INSTRUCTIONS FOR THE TASK:
Print out the full listing exactly as it reads.

INPUT DATA:
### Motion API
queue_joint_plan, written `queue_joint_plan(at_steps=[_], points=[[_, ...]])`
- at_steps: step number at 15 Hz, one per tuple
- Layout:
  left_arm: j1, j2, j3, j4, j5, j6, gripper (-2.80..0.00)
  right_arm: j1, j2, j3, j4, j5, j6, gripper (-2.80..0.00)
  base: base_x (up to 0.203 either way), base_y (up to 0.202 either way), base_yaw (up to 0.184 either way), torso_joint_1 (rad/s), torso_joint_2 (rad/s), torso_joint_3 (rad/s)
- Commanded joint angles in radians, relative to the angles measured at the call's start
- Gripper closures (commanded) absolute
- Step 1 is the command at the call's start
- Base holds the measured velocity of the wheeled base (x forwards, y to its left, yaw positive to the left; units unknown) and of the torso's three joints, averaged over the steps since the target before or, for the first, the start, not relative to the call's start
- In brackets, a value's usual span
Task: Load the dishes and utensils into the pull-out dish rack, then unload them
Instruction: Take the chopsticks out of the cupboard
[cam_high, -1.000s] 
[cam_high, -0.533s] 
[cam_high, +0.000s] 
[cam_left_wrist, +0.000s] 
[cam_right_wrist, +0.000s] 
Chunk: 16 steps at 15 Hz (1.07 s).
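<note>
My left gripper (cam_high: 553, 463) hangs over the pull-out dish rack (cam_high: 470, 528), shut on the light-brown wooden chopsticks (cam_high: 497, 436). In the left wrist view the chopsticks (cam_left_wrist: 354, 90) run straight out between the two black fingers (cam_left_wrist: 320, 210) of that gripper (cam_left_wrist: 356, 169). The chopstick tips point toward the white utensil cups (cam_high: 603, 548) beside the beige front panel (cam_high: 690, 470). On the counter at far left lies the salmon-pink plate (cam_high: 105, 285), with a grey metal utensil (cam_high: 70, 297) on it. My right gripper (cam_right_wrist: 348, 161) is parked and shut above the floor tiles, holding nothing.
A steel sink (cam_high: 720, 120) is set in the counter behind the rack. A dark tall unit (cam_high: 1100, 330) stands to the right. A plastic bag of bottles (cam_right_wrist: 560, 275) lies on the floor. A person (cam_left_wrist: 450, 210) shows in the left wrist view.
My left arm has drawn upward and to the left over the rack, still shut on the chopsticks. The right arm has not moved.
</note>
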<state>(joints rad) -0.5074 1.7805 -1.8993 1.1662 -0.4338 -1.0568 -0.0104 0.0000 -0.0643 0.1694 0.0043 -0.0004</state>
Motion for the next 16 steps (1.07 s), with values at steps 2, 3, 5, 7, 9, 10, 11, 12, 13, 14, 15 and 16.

RESPONSE BOX:
### Motion API
queue_joint_plan, written `queue_joint_plan(at_steps=[_], points=[[_, ...]])`
- at_steps: step number at 15 Hz, one per tuple
- Layout:
  left_arm: j1, j2, j3, j4, j5, j6, gripper (-2.80..0.00)
  right_arm: j1, j2, j3, j4, j5, j6, gripper (-2.80..0.00)
  base: base_x (up to 0.203 either way), base_y (up to 0.202 either way), base_yaw (up to 0.184 either way), torso_joint_1 (rad/s), torso_joint_2 (rad/s), torso_joint_3 (rad/s)
- Commanded joint angles in radians, relative to the angles measured at the call's start
- Gripper closures (commanded) absolute
- Step 1 is the command at the call's start
- Base holds the measured velocity of the wheeled base (x forwards, y to its left, yaw positive to the left; units unknown) and of the torso's three joints, averaged over the steps since the target before or, for the first, the start, not relative to the call's start
- In brackets, a value's usual span
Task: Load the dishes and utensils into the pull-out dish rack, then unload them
Instruction: Take the chopsticks out of the cupboard
[cam_high, -1.000s] 
[cam_high, -0.533s] 
[cam_high, +0.000s] 
[cam_left_wrist, +0.000s] 
[cam_right_wrist, +0.000s] 
Chunk: 16 steps at 15 Hz (1.07 s).
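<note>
My left gripper (cam_high: 553, 463) hangs over the pull-out dish rack (cam_high: 470, 528), shut on the light-brown wooden chopsticks (cam_high: 497, 436). In the left wrist view the chopsticks (cam_left_wrist: 354, 90) run straight out between the two black fingers (cam_left_wrist: 320, 210) of that gripper (cam_left_wrist: 356, 169). The chopstick tips point toward the white utensil cups (cam_high: 603, 548) beside the beige front panel (cam_high: 690, 470). On the counter at far left lies the salmon-pink plate (cam_high: 105, 285), with a grey metal utensil (cam_high: 70, 297) on it. My right gripper (cam_right_wrist: 348, 161) is parked and shut above the floor tiles, holding nothing.
A steel sink (cam_high: 720, 120) is set in the counter behind the rack. A dark tall unit (cam_high: 1100, 330) stands to the right. A plastic bag of bottles (cam_right_wrist: 560, 275) lies on the floor. A person (cam_left_wrist: 450, 210) shows in the left wrist view.
My left arm has drawn upward and to the left over the rack, still shut on the chopsticks. The right arm has not moved.
</note>
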<state>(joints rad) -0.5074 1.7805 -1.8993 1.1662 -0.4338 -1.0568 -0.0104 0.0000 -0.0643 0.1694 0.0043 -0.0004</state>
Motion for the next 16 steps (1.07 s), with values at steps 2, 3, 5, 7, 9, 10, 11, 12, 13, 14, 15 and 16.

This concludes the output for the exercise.